- REQUIREMENT
Report back every line below that carries the word "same".

◆ ◆ ◆ ◆

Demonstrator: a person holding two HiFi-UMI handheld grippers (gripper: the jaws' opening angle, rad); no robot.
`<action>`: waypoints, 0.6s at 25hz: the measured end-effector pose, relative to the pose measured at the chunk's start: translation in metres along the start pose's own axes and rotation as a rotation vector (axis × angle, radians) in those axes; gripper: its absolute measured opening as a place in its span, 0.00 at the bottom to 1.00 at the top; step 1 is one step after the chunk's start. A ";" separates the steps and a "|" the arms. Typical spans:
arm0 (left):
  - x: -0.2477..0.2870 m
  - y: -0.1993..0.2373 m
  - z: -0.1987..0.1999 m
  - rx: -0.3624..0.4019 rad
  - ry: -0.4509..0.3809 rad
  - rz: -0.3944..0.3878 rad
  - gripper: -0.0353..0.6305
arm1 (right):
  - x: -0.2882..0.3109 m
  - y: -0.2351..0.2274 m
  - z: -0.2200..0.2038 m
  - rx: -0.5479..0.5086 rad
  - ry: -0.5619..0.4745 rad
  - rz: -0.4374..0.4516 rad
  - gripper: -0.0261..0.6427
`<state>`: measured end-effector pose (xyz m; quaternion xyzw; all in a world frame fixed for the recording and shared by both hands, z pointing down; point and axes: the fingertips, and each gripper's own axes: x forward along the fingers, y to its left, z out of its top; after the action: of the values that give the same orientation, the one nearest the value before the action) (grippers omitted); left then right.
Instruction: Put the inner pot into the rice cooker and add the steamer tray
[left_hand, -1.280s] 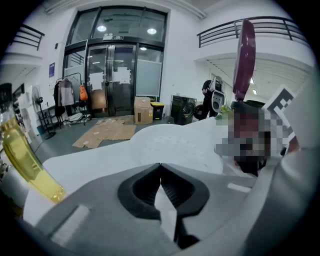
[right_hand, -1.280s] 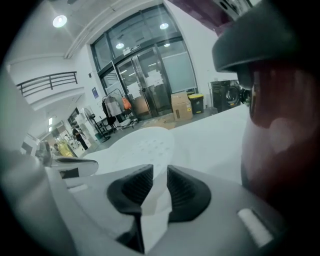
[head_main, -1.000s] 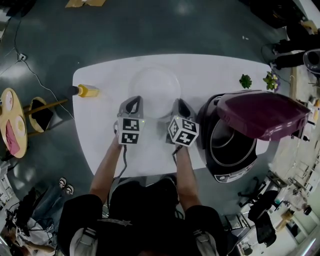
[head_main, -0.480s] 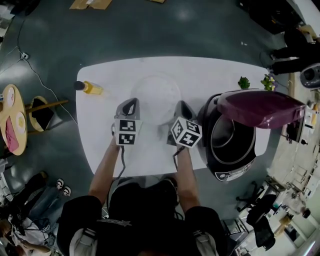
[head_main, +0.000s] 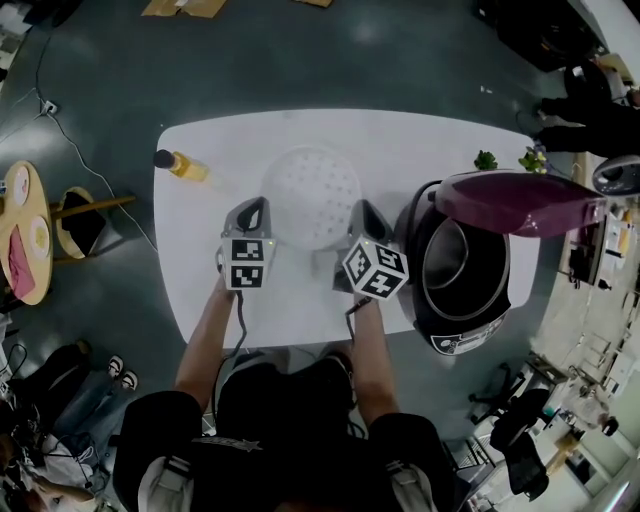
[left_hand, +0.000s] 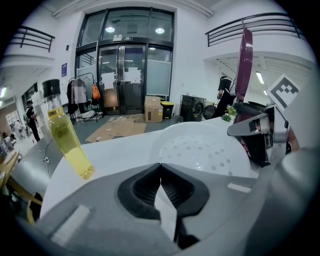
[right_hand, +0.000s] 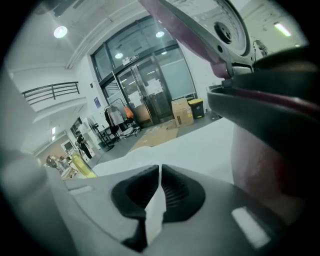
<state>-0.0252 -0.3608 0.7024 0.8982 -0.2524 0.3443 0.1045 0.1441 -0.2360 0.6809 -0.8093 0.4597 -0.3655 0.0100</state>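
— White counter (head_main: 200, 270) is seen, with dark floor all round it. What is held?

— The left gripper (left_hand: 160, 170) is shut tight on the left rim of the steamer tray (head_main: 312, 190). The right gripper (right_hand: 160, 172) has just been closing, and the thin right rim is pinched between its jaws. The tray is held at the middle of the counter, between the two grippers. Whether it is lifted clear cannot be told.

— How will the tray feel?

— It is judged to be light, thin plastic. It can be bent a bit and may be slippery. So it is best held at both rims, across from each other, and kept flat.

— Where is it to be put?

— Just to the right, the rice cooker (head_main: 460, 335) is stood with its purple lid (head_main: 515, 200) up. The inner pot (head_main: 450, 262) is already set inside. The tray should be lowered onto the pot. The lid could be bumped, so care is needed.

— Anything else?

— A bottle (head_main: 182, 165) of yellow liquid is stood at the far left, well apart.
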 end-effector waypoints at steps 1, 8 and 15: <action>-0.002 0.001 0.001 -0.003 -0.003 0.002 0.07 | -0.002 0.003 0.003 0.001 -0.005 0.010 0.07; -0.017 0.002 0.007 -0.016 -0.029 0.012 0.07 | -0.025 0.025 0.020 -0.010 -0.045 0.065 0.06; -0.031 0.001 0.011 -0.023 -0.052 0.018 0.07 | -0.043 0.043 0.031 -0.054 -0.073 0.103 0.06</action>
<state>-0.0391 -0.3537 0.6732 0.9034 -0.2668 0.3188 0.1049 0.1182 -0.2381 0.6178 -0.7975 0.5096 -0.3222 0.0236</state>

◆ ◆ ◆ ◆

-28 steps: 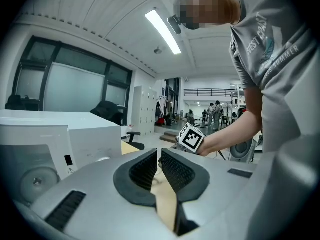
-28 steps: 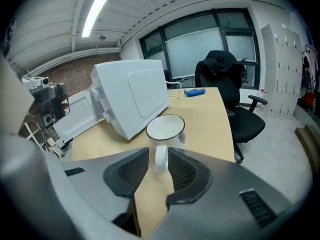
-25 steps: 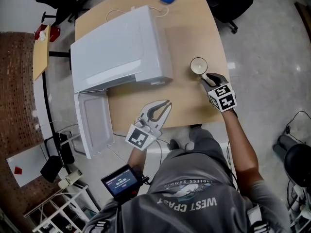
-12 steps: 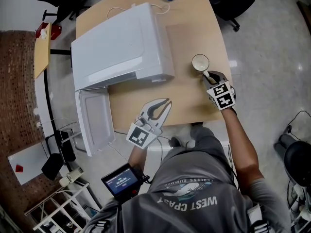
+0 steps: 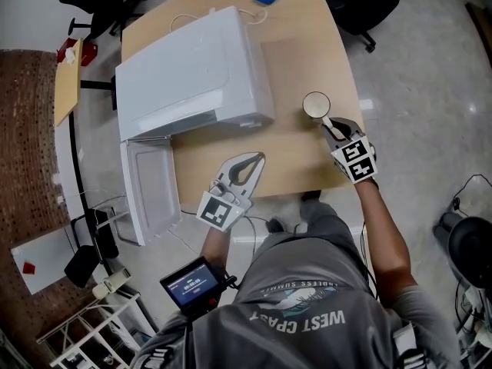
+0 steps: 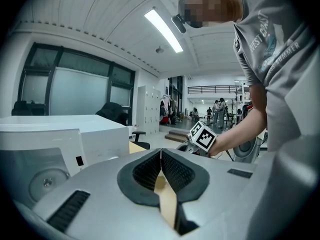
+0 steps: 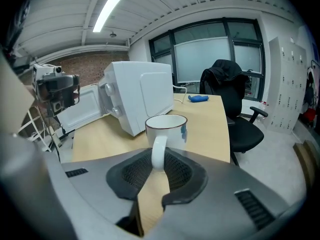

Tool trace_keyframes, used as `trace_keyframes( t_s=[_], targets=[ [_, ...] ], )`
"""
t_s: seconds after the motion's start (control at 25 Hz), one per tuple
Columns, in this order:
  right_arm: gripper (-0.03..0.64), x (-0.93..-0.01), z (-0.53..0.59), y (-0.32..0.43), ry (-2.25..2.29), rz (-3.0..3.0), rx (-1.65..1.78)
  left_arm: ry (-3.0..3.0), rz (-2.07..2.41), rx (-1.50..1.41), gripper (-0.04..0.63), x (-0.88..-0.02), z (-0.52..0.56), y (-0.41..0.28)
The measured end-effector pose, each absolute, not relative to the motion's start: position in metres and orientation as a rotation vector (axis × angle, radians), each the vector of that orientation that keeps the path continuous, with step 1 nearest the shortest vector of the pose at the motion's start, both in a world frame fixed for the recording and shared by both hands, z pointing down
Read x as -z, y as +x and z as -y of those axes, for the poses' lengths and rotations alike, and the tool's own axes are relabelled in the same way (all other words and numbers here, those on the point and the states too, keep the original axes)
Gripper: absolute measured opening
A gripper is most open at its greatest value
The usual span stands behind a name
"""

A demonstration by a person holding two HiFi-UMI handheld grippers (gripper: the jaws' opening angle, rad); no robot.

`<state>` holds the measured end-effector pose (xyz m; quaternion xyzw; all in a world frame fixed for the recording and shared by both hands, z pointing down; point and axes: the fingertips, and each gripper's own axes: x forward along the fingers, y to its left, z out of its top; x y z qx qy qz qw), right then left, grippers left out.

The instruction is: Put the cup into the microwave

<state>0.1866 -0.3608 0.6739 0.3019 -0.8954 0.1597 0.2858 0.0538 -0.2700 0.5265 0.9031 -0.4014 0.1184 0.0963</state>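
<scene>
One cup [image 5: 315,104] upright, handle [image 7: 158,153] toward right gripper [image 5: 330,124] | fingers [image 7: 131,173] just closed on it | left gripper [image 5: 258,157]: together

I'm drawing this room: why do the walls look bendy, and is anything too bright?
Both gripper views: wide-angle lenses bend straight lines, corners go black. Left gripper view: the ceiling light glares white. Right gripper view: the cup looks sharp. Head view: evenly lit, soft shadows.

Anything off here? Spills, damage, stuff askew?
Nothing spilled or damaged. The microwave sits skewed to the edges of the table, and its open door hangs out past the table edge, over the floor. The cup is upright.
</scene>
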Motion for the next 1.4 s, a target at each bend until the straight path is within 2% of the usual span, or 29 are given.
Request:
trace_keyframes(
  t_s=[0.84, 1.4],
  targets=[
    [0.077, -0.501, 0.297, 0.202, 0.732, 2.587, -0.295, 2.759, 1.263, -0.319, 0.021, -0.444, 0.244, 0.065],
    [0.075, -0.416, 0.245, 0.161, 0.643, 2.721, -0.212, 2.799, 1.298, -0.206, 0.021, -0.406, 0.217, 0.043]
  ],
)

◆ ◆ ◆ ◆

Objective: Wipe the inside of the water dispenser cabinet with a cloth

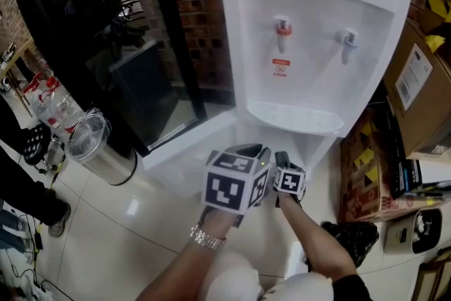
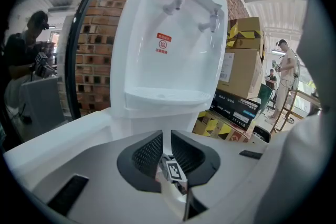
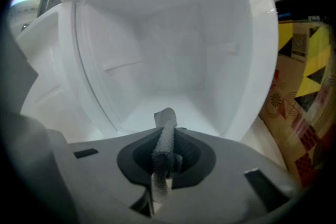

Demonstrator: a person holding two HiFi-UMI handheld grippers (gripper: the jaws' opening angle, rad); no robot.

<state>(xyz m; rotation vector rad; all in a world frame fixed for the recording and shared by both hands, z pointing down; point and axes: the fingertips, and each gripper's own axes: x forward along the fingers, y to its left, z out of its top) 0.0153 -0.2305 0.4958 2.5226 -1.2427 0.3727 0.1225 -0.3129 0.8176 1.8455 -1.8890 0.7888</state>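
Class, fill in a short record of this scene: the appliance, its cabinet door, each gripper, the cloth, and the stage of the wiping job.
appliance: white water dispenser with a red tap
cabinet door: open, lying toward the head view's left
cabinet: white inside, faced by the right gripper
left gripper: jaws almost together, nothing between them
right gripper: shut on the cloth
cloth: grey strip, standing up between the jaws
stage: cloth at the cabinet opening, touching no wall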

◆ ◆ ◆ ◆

- TASK RESPONSE
`<state>`: measured end-effector pose (xyz m; quaternion xyzw; all in a world frame fixed for the recording and shared by both hands, z pointing down; point and axes: the fingertips, and each gripper's own axes: x forward along the fingers, y to its left, z out of its top; after the action: of the values that give the same orientation, the one nearest the value before the action) (grippers omitted); left then right.
Read x as -z, y as +x and z as -y of those axes, for the poses' lengths and rotations alike, and the tool's own axes are relabelled in the same way (all other words and numbers here, those on the point and the states too, keep the original axes)

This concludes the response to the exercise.